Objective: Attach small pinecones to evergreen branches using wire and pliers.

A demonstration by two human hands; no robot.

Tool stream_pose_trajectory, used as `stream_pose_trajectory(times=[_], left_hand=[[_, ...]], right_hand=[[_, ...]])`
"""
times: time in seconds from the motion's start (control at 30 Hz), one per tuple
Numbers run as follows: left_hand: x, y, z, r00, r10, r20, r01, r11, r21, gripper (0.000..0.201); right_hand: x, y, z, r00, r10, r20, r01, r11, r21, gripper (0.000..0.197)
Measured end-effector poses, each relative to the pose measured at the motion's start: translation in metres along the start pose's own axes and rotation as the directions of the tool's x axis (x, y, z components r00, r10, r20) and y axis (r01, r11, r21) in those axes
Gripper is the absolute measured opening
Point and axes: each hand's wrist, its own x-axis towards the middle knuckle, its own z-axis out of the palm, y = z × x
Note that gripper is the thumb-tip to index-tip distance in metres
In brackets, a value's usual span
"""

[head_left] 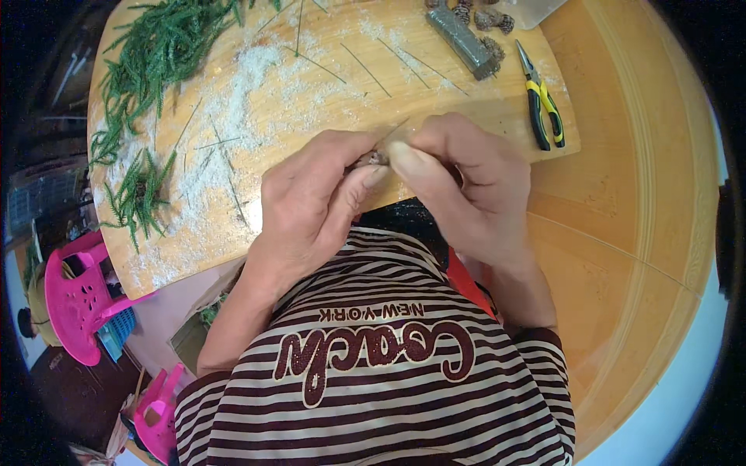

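Striped dark-and-cream cloth of one shirt [388,435] lies nearest the camera, printed lettering across its front. Beyond it, two bare hands meet just over the near edge of the table. The left hand [311,186] pinches one small brown pine cone [376,158], mostly hidden, between its thumb and curled forefinger. The right hand [474,175] is right beside it, thumb and forefinger narrow and slightly blurred at the cone; I cannot tell what they grip. One thin stem [398,126] slants up from between the hands.

One pair of needle-nose pliers [534,81] with yellow-and-black handles lies near the table's right edge. Near it, toward the far edge, sits one grey oblong block [460,40], with about five pine cones [495,20] crowded around it; overlap blurs the count. One translucent container [536,9] is cut off at the top. At least eight thin dark wires [365,70] lie scattered. Green artificial foliage [167,54] forms one large heap at far left, and one smaller sprig [140,198] lies nearer.

White flakes [245,85] dust the left and middle of the pale wooden table [497,101]. Rightward spreads varnished wood panelling [622,194]; at lower left are two pink plastic chairs [89,311] and one blue basket [118,332].
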Motion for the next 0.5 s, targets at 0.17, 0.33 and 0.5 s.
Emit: stream_pose_trajectory(times=[0.17, 0.33, 0.5], left_hand=[[-0.006, -0.001, -0.004, 0.983, -0.178, 0.048, 0.185, 0.951, -0.247, 0.019], [-0.001, 0.002, -0.003, 0.995, -0.063, 0.080, 0.077, 0.979, -0.191, 0.019], [-0.002, 0.004, 0.003, 0.998, 0.053, 0.023, -0.052, 0.998, -0.041, 0.019]], right_hand=[[-0.010, 0.006, -0.010, 0.978, 0.211, -0.001, -0.195, 0.903, 0.383, 0.010], [-0.004, 0.018, 0.002, 0.992, 0.129, -0.001, -0.123, 0.944, 0.306, 0.007], [-0.006, 0.025, 0.003, 1.000, 0.001, -0.010, 0.000, 0.986, 0.165, 0.004]])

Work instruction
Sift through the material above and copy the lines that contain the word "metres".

Output for this exercise
Measured end-effector poses, each relative to the pose measured at the motion's start: translation in metres along the start pose's own axes and rotation as the directions of the tool's x axis (x, y, z components r00, r10, r20) and y axis (r01, r11, r21) in those axes
Note that gripper is the thumb-tip to index-tip distance in metres

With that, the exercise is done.